DIFFERENTIAL EXPRESSION OF TRANSFORMING GROWTH FACTOR-BETA-1, FACTOR-BETA-2, AND FACTOR-BETA-3 BY GLIOBLASTOMA CELLS, ASTROCYTES, AND MICROGLIA

The type-beta transforming growth factors (TGF) are potent regulators of the growth and functions of lymphocytes and macrophages. Recently the human glioblastoma cell line 308 was shown to produce TGF-beta-2. The relevance of this finding was evaluated further by comparing human glioblastoma cells with their nontransformed animal counterpart, astrocytes, with regard to the production of the three TGF-beta isoforms observed so far in mammals. In this report astrocytes are demonstrated to secrete also TGF-beta-2 and to express TGF-beta-1, -beta-2, and -beta-3 mRNA in vitro. In contrast, cultured murine brain macrophages release TGF-beta-1 and are positive for TGF-beta-1 mRNA only.

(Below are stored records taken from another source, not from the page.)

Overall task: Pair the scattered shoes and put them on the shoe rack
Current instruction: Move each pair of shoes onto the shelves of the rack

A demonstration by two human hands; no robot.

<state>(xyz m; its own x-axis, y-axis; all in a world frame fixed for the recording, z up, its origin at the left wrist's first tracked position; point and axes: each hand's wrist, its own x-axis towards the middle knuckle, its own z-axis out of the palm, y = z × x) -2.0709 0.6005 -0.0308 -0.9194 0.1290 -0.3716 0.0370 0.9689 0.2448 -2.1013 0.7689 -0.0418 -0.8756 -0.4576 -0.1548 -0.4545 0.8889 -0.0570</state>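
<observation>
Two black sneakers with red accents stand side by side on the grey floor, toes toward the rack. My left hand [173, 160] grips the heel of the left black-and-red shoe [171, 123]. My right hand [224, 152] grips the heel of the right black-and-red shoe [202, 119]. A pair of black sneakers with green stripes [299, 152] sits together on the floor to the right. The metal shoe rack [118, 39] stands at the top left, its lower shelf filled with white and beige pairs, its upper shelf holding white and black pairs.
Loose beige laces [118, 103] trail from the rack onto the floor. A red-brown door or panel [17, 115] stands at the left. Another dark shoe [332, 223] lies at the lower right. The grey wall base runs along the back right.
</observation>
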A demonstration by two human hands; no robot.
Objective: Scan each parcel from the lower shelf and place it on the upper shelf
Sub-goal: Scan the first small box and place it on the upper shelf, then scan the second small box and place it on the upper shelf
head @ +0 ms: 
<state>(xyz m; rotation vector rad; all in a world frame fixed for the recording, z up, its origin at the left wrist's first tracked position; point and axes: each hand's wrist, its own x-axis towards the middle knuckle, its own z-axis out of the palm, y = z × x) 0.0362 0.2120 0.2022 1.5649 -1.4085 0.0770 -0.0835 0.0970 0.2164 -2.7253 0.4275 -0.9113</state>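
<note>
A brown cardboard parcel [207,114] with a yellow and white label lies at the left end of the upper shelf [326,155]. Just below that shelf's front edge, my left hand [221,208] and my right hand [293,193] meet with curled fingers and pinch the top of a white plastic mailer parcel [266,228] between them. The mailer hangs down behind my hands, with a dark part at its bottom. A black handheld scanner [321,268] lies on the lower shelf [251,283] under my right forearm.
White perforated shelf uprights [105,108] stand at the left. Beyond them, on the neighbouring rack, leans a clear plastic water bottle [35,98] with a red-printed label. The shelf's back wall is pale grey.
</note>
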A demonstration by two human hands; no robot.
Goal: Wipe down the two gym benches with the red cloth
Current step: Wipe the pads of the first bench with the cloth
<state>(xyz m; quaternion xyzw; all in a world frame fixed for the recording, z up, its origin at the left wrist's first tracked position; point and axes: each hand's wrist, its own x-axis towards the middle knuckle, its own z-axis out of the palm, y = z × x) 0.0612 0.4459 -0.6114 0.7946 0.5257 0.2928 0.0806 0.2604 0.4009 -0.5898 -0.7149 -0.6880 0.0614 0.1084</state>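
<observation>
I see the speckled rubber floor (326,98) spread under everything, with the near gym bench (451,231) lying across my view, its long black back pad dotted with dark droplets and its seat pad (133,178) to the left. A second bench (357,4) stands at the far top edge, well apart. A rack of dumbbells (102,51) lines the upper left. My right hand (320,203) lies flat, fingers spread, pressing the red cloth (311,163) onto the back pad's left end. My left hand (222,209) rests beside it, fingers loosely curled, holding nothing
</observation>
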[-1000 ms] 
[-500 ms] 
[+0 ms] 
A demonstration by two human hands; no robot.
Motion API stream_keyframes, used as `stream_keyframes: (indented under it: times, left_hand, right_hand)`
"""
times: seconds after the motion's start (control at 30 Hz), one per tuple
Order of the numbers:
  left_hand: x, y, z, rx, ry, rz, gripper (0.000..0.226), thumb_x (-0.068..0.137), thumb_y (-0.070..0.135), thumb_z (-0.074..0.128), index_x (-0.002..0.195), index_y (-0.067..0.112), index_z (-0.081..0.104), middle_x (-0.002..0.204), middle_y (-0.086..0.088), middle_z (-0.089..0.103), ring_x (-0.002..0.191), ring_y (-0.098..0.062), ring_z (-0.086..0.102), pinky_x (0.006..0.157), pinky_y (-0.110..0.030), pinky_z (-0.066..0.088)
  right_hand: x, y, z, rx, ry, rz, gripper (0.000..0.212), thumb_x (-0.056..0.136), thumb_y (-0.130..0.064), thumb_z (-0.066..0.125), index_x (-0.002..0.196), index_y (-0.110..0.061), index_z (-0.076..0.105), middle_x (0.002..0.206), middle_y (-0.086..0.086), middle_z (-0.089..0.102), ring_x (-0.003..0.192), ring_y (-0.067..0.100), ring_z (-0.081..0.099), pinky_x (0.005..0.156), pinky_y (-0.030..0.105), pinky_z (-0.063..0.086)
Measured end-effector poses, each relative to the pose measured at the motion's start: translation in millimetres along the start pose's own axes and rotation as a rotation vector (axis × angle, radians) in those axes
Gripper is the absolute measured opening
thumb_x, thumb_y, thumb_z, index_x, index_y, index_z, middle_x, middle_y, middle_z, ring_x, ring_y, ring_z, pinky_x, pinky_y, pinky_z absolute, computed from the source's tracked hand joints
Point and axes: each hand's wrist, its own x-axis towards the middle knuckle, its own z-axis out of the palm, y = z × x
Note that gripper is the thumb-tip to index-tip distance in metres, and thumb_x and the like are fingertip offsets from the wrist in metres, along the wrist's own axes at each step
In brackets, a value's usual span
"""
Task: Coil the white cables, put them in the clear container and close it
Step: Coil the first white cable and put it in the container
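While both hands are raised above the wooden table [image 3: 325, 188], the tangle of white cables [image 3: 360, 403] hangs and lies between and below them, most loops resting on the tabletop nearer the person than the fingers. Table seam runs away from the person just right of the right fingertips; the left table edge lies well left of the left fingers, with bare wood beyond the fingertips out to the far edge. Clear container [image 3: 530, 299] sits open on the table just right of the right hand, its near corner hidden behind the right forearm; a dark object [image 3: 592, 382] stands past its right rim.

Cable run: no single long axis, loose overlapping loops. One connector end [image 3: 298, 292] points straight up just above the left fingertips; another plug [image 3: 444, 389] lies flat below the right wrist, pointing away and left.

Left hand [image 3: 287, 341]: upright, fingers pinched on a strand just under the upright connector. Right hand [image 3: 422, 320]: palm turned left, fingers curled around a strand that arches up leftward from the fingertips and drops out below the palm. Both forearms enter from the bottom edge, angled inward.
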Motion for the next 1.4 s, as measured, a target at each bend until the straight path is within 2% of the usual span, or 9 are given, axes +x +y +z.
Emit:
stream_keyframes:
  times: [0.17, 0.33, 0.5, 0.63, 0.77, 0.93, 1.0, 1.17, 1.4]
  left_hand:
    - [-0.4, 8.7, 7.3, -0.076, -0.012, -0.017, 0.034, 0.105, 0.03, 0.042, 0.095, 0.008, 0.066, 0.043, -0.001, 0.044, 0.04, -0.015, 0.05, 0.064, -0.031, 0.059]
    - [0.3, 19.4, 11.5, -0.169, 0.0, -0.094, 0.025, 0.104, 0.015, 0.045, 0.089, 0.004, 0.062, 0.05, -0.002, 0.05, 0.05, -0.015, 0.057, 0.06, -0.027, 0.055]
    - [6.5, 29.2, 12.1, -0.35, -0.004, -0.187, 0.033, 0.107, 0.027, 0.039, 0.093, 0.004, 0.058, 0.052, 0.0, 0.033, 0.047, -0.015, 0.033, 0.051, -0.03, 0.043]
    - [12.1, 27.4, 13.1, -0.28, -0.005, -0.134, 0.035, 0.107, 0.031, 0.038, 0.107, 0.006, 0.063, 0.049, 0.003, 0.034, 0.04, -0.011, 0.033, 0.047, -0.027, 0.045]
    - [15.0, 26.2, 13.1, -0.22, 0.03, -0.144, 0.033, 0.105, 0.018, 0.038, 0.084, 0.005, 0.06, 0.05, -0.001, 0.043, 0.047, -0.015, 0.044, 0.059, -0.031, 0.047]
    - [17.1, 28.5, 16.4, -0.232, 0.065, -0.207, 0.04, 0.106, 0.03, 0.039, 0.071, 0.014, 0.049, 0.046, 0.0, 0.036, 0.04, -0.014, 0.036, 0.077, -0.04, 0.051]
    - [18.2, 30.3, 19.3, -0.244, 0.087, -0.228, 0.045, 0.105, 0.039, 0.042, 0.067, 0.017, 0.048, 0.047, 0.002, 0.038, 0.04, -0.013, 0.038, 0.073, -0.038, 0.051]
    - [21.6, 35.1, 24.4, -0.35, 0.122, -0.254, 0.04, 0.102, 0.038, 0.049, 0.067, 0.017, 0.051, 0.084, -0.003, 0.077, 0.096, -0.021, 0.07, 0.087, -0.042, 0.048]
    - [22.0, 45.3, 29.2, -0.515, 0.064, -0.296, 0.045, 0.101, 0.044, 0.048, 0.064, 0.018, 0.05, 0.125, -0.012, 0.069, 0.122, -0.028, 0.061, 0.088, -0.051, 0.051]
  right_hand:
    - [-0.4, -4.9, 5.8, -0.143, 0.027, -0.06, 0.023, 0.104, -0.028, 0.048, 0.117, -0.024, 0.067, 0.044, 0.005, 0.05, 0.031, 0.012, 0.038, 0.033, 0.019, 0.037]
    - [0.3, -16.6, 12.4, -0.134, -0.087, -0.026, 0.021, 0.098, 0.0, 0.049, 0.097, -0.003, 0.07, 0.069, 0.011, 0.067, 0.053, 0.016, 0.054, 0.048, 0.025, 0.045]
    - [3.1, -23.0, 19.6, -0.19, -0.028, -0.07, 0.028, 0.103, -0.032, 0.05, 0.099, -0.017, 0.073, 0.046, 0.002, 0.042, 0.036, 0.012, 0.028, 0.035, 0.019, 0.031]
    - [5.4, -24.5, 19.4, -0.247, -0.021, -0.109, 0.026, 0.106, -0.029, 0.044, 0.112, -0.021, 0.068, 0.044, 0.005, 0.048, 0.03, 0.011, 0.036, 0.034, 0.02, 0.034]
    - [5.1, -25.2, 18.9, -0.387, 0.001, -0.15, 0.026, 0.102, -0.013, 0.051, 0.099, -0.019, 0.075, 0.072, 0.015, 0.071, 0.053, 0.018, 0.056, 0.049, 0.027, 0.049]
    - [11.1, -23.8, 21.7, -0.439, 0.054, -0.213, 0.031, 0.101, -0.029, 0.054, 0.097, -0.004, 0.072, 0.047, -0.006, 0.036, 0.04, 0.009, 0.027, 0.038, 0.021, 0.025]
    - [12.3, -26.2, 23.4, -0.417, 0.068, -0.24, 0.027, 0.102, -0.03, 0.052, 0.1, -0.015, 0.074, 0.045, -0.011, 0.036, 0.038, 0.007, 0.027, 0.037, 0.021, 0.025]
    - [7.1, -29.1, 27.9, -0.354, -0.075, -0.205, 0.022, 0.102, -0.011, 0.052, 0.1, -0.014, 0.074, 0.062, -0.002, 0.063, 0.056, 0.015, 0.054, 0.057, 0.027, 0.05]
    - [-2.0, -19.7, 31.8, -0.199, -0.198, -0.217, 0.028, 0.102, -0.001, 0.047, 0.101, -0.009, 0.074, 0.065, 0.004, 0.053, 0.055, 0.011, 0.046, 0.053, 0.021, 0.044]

Glia cell-derived TGF-beta-1 and -beta-2 are detected in latent form whereas both latent and active TGF-beta are identified in the supernatant of three human glioblastoma cell lines tested. These cell lines, however, show heterogeneity in regard to the isoform of TGF-beta expressed but share with astrocytes the inability to release TGF-beta-3. Provided production and activation of latent TGF-beta occur in vivo, astrocytes and microglia may then be expected to exert regulatory influences on immune mediated diseases of the central nervous system.